Dynamic rules for following links declaratively with Scrapy

When using CrawlSpider, we have a fixed set of rules that declares how we should follow and process links extracted in the website.

But sometimes we don’t want the rules to be static. We need a certain level of dynamism, where the rules vary according to parameters provided as input in our spiders.

Consider that we are scraping product URLs from an ecommerce website, and we have the following patterns for category URLs:

  • https://store.example.com/ - main page of our store
  • https://store.example.com/electronics - list of products of electronics category
  • https://store.example.com/food - list of products of food category

We can notice the pattern https://store.example.com/<CATEGORY_SLUG> in our URLs. Using CrawlSpider as explained in my last post this set of rules can be defined as:

import scrapy
from scrapy.spiders import CrawlSpider, Rule
from scrapy.linkextractors import LinkExtractor

class StoreSpider(CrawlSpider):
    name = "store"
    start_urls = ["https://store.example.com/"]

    rules = (
        Rule(
            LinkExtractor(allow=r"\/electronics$"),
            callback=self.parse_category,
        ),
        Rule(
            LinkExtractor(allow=r"\/electronics/ID\d+$"),
            callback=self.parse_product,
        ),
        Rule(
            LinkExtractor(allow=r"\/food$"),
            callback=self.parse_category,
        ),
        Rule(
            LinkExtractor(allow=r"\/food/ID\d+$"),
            callback=self.parse_product,
        ),
    )

    def parse_category(self, response):
        ...  # Code to parse a category

    def parse_product(self, response):
        ...  # Code to parse a product

There are a few potential problems with this approach:

  • We need to create a rule for each category we want to extract data from;
  • We need to change the code to add any new categories that we want to start processing;
  • If processing a particular category takes too long, we might want to run the spider in parallel so that each process extracts data from just one category.

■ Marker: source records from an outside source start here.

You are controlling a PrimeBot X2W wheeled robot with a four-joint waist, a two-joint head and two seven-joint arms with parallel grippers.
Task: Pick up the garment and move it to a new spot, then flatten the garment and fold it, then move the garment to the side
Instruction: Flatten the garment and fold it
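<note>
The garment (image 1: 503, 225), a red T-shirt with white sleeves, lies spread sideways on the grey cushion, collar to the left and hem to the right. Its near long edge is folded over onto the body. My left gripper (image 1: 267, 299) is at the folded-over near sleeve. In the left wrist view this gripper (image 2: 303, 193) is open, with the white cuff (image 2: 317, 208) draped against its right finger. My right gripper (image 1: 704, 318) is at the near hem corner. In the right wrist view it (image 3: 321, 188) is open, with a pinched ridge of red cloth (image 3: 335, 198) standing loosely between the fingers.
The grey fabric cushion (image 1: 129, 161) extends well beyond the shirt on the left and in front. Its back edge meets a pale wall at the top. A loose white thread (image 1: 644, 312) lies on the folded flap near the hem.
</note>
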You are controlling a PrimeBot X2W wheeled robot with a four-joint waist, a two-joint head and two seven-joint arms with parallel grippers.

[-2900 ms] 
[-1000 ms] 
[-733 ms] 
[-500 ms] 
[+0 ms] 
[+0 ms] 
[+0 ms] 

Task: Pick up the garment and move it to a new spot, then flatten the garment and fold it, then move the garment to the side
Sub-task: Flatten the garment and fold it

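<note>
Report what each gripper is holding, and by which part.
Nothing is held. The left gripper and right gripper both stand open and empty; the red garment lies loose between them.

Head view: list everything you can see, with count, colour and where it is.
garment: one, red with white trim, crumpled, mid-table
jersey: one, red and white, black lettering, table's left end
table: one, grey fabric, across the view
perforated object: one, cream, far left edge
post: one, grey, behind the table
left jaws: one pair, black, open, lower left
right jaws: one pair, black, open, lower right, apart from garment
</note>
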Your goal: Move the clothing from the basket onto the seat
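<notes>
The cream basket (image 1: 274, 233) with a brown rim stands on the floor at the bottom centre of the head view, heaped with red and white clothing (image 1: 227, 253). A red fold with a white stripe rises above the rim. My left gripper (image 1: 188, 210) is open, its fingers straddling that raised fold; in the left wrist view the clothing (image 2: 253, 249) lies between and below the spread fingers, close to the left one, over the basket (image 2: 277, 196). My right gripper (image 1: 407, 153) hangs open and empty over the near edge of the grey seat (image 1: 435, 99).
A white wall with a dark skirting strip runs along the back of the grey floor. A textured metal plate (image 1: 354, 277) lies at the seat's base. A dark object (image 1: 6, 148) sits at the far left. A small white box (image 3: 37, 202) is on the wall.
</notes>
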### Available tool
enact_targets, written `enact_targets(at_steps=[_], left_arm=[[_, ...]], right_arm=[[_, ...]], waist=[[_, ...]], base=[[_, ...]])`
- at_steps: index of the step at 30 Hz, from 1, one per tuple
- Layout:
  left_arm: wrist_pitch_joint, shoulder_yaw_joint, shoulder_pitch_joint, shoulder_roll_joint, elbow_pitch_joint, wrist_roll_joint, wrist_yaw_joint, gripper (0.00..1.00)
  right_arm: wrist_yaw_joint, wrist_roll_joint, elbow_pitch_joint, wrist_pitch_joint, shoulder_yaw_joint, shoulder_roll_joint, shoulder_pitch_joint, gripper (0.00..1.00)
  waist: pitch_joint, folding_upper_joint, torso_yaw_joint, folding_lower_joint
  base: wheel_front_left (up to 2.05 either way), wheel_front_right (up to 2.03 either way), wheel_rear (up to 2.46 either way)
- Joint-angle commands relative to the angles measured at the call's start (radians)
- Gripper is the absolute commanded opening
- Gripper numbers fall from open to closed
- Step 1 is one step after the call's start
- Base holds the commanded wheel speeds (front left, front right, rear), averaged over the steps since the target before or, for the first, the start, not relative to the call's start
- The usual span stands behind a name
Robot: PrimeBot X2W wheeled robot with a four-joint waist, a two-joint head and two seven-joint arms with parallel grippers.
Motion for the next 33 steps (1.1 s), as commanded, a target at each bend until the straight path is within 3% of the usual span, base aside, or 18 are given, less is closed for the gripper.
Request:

What if we could send the name of the category that we want to process as an argument to our spider? We can do it using -a argument=value when calling scrapy crawl such as:

scrapy crawl store -a category=food

If we run the spider passing this argument, we now have access on the spider instance the attribute self.category with the value food which can be used to limit the links we want to be extracted.

Then we can filter our requests, preventing any page that is not in the desired category from being processed.

    def parse_category(self, response):
        if self.parse_category not in response.url:
            return

        ...  # Code to parse a category

The problem with this approach is that we send a real request to all links (even for the categories we don’t want to), no matter if the response will be discarded or not.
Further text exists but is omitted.